--- Raw data ---

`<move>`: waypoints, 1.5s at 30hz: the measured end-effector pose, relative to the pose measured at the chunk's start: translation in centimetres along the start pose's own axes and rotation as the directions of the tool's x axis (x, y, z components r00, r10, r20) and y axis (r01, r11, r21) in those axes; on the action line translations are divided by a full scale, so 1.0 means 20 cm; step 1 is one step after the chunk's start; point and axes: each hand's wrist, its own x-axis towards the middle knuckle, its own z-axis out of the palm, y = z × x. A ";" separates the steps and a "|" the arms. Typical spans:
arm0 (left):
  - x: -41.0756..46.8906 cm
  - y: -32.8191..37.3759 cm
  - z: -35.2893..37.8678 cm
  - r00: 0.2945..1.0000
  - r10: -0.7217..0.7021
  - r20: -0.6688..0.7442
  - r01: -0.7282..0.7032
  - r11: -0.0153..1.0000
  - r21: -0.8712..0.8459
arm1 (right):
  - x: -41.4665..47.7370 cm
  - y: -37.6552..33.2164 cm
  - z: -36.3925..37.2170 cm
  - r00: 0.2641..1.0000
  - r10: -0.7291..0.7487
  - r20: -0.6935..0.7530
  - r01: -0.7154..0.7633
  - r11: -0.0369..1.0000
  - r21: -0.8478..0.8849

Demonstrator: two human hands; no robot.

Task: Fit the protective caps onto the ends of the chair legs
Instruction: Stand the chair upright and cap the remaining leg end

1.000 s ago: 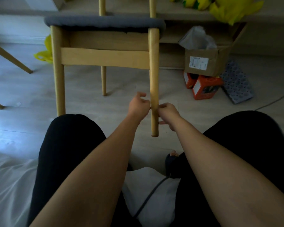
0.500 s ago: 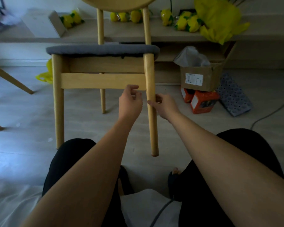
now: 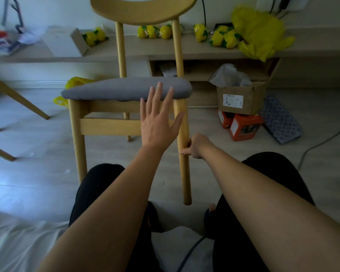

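A light wooden chair (image 3: pixel 98 126) with a grey seat cushion (image 3: pixel 124 89) stands upright in front of me on the floor. My right hand (image 3: pixel 194 146) is shut on the chair's front right leg (image 3: pixel 185 169) about halfway down. The bottom end of that leg sits just above the floor between my knees. My left hand (image 3: pixel 157 118) is open with spread fingers, raised in front of the seat edge and holding nothing. I see no protective cap in either hand.
A cardboard box (image 3: pixel 241 97) and orange boxes (image 3: pixel 243 128) sit on the floor to the right. A low shelf (image 3: pixel 145 50) behind the chair carries yellow items. Legs of another piece of furniture (image 3: pixel 18 97) stand at left. A cable (image 3: pixel 322 142) runs across the floor at right.
My view has tilted upward, showing the chair back. My left hand let go of the leg, rose toward the seat and spread open. My right hand stays on the leg.
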 end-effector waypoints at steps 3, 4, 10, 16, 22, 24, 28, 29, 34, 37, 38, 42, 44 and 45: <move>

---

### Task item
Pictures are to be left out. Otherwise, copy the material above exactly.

### Your response
`<move>`: waypoints, 1.5s at 30hz: the measured end-effector pose, relative to the pose measured at the chunk's start: translation in centimetres along the start pose's own axes and rotation as the directions of the tool's x axis (x, y, z components r00, r10, r20) and y axis (r01, r11, r21) in those axes; on the action line translations are divided by a full scale, so 1.0 means 20 cm; step 1 is one step after the chunk's start; point and axes: each hand's wrist, its own x-axis towards the middle knuckle, its own z-axis out of the palm, y = z × x. A ";" separates the steps and a "|" the arms. Typical spans:
arm0 (left):
  - x: -41.0756..46.8906 cm
  - y: -32.8191..37.3759 cm
  - z: -35.2893..37.8678 cm
  - r00: 0.2945..1.0000
  - r10: -0.7217..0.7021
  - r20: -0.6688..0.7442
  - r01: -0.7282..0.7032
  - r11: -0.0153..1.0000
  - r21: -0.8712..0.8459
arm1 (right):
  - x: -41.4665..47.7370 cm
  - y: -37.6552..33.2164 cm
  - z: -36.3925..37.2170 cm
  - r00: 0.2641..1.0000
  - r10: -0.7291..0.7487
  - r20: -0.6935..0.7530
  - r01: -0.7154..0.7633
  - r11: -0.0369..1.0000
  - r21: -0.8478..0.8849

Demonstrator: two human hands; no robot.

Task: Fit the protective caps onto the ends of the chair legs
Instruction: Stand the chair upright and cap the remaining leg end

1.000 s ago: 
0.500 s ago: 
now: 

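A light wooden chair (image 3: pixel 98 126) with a grey seat cushion (image 3: pixel 124 89) stands upright in front of me on the floor. My right hand (image 3: pixel 194 146) is shut on the chair's front right leg (image 3: pixel 185 169) about halfway down. The bottom end of that leg sits just above the floor between my knees. My left hand (image 3: pixel 157 118) is open with spread fingers, raised in front of the seat edge and holding nothing. I see no protective cap in either hand.
A cardboard box (image 3: pixel 241 97) and orange boxes (image 3: pixel 243 128) sit on the floor to the right. A low shelf (image 3: pixel 145 50) behind the chair carries yellow items. Legs of another piece of furniture (image 3: pixel 18 97) stand at left. A cable (image 3: pixel 322 142) runs across the floor at right.
My view has tilted upward, showing the chair back. My left hand let go of the leg, rose toward the seat and spread open. My right hand stays on the leg.
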 end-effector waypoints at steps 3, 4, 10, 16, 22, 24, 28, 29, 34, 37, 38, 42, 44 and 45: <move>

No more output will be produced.